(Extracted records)
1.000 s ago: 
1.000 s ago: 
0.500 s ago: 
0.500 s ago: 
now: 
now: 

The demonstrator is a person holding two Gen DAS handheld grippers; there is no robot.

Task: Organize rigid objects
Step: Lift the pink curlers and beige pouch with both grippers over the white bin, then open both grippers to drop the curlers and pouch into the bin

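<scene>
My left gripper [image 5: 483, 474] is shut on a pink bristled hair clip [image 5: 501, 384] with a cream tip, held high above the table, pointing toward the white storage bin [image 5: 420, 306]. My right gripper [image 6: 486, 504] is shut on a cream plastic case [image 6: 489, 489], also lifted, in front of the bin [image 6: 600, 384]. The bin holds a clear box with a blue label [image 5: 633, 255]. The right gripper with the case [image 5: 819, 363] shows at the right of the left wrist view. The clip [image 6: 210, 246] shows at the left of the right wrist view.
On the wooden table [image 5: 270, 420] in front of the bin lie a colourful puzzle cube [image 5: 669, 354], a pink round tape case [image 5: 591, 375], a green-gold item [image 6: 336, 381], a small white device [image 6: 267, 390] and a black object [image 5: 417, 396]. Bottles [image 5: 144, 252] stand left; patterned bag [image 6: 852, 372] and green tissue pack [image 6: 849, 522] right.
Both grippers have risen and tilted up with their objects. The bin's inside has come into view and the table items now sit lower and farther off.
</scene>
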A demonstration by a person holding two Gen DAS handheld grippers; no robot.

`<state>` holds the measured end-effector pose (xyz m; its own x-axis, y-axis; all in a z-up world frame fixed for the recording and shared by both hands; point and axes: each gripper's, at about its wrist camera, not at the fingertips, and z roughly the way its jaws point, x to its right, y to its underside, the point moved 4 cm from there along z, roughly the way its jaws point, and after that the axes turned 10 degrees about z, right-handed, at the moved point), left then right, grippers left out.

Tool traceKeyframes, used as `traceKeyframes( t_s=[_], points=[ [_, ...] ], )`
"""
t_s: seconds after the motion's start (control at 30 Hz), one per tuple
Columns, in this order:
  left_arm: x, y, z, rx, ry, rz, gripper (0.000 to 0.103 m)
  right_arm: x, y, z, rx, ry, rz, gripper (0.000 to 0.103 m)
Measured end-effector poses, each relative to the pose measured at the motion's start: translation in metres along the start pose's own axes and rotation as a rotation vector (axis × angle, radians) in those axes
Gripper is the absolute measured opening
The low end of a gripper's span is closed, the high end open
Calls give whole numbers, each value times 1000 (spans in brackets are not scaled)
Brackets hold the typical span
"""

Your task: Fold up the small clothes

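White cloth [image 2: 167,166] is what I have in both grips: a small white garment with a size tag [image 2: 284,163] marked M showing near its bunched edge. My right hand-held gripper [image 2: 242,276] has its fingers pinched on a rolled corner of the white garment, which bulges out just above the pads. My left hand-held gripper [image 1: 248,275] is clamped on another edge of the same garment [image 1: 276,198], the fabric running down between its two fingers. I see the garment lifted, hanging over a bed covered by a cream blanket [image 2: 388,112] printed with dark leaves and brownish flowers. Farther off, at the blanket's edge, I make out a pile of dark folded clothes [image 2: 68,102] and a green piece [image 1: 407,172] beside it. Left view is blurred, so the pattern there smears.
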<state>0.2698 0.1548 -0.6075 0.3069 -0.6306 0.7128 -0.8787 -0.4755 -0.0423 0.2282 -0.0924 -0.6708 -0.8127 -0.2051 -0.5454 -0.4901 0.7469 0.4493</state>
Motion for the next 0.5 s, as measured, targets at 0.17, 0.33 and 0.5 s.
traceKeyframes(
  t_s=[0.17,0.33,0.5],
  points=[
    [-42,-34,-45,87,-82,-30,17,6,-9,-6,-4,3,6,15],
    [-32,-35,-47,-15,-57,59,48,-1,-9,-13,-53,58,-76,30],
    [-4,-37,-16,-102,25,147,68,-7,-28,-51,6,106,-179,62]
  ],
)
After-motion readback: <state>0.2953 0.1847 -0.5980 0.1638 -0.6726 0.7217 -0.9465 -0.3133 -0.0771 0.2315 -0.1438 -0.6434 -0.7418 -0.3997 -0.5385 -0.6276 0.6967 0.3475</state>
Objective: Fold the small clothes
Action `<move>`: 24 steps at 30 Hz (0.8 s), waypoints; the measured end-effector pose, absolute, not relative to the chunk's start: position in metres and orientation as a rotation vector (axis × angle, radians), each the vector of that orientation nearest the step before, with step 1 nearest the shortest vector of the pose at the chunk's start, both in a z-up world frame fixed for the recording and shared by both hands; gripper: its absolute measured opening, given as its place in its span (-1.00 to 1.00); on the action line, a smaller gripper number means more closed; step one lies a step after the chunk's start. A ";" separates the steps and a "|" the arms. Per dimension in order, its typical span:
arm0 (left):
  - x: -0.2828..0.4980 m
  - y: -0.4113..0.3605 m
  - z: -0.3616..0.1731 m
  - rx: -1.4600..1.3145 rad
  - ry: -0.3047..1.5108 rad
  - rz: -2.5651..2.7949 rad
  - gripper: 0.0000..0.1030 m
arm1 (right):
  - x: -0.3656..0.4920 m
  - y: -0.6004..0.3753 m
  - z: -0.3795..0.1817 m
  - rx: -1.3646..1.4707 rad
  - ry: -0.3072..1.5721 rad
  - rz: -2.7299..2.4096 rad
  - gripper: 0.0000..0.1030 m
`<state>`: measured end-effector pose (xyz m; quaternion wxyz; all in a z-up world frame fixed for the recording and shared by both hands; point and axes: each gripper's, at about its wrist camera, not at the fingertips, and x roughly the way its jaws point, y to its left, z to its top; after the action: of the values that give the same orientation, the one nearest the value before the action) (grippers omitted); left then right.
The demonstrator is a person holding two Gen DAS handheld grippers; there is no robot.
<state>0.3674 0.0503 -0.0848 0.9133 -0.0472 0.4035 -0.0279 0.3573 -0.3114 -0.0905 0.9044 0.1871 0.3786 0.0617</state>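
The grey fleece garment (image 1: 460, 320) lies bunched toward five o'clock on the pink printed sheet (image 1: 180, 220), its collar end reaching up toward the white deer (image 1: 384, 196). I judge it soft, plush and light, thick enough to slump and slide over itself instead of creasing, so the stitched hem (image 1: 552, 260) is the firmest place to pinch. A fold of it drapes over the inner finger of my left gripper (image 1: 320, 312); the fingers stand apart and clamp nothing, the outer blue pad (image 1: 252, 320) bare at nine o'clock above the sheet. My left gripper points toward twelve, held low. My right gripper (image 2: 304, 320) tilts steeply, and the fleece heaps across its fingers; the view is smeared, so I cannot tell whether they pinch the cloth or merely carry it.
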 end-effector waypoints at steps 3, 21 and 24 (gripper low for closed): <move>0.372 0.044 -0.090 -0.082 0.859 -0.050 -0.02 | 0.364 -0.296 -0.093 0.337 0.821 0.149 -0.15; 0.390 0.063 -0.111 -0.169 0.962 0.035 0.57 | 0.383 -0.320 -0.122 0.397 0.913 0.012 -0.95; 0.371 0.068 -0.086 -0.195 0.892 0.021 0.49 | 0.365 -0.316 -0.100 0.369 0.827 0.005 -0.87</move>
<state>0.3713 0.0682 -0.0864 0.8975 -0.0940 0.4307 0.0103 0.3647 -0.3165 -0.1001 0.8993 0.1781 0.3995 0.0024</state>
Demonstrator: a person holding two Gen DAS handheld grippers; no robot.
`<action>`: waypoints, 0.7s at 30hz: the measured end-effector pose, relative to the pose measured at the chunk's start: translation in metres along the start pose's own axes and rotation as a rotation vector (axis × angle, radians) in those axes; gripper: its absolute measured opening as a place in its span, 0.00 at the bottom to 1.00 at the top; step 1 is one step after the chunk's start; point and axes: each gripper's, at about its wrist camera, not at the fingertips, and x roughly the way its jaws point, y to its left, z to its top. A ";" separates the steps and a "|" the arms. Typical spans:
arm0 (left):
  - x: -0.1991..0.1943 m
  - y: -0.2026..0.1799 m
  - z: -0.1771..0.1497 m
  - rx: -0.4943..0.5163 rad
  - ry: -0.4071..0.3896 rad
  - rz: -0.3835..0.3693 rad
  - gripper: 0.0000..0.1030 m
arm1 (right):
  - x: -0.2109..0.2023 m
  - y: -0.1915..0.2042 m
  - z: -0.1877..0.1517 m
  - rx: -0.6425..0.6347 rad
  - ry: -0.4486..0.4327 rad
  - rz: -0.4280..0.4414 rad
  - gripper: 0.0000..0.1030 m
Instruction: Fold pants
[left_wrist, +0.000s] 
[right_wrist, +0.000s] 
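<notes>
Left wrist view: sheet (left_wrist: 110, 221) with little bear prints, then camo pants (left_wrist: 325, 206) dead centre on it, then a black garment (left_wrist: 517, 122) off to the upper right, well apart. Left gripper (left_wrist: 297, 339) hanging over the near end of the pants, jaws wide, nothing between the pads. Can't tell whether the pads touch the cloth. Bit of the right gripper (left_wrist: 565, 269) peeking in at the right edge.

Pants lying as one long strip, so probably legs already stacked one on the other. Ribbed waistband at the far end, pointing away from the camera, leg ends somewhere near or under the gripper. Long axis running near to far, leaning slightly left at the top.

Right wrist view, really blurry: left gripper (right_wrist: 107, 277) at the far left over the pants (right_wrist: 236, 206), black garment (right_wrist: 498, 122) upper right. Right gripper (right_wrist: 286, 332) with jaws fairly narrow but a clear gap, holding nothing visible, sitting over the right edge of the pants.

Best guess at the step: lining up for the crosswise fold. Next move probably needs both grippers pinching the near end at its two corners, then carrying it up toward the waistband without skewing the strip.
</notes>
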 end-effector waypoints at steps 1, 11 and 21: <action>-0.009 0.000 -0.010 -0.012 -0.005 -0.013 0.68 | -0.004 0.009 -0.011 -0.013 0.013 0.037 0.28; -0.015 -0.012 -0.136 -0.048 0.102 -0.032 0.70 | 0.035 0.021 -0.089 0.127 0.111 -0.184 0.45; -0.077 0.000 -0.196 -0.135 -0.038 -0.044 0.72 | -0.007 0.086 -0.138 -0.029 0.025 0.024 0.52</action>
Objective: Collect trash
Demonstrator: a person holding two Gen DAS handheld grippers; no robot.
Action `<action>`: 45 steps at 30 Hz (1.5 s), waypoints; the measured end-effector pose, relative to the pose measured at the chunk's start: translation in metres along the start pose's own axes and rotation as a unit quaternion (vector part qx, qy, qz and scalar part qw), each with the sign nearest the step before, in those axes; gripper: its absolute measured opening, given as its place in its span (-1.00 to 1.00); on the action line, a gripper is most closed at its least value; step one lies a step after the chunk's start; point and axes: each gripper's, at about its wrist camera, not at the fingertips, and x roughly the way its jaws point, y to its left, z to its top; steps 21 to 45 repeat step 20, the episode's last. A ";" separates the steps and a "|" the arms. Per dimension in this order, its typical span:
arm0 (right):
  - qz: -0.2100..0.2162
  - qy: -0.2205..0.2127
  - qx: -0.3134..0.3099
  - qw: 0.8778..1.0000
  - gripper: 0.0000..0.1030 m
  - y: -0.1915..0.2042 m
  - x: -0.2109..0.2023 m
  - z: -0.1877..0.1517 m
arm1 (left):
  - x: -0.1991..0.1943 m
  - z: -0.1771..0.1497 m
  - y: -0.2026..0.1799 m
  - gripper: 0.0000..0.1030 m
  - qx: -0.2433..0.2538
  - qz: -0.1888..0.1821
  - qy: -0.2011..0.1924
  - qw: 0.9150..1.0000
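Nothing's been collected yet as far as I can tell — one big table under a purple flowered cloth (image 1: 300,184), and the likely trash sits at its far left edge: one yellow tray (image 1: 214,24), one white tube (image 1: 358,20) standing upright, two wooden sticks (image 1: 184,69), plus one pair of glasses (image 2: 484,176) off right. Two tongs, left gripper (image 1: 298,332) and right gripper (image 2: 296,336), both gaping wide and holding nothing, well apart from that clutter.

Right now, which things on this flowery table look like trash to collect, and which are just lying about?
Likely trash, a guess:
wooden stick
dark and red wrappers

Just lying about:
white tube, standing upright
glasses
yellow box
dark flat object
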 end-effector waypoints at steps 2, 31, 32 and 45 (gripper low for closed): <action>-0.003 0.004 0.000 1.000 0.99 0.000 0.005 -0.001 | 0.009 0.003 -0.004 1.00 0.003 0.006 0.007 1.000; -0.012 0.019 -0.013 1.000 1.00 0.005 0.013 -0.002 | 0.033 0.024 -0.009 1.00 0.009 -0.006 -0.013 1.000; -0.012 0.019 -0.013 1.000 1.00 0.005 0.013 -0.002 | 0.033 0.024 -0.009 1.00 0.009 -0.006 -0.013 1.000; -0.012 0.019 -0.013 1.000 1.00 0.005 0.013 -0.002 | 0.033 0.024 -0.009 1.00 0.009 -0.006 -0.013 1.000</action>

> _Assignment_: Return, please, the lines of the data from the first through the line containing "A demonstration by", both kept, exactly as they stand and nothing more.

> _Output of the task_:
1.000 s ago: 
1.000 s ago: 
0.500 s ago: 
0.500 s ago: 
now: 
now: 

The demonstrator is a person holding two Gen DAS handheld grippers; there is no robot.

Task: Organize rigid objects
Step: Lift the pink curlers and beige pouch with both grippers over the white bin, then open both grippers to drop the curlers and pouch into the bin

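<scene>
My left gripper [image 5: 483, 474] is shut on a pink bristled hair clip [image 5: 501, 384] with a cream tip, held high above the table, pointing toward the white storage bin [image 5: 420, 306]. My right gripper [image 6: 486, 504] is shut on a cream plastic case [image 6: 489, 489], also lifted, in front of the bin [image 6: 600, 384]. The bin holds a clear box with a blue label [image 5: 633, 255]. The right gripper with the case [image 5: 819, 363] shows at the right of the left wrist view. The clip [image 6: 210, 246] shows at the left of the right wrist view.
On the wooden table [image 5: 270, 420] in front of the bin lie a colourful puzzle cube [image 5: 669, 354], a pink round tape case [image 5: 591, 375], a green-gold item [image 6: 336, 381], a small white device [image 6: 267, 390] and a black object [image 5: 417, 396]. Bottles [image 5: 144, 252] stand left; patterned bag [image 6: 852, 372] and green tissue pack [image 6: 849, 522] right.
Both grippers have risen and tilted up with their objects. The bin's inside has come into view and the table items now sit lower and farther off.
</scene>
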A demonstration by a person holding two Gen DAS handheld grippers; no robot.

The answer has been supplied in full.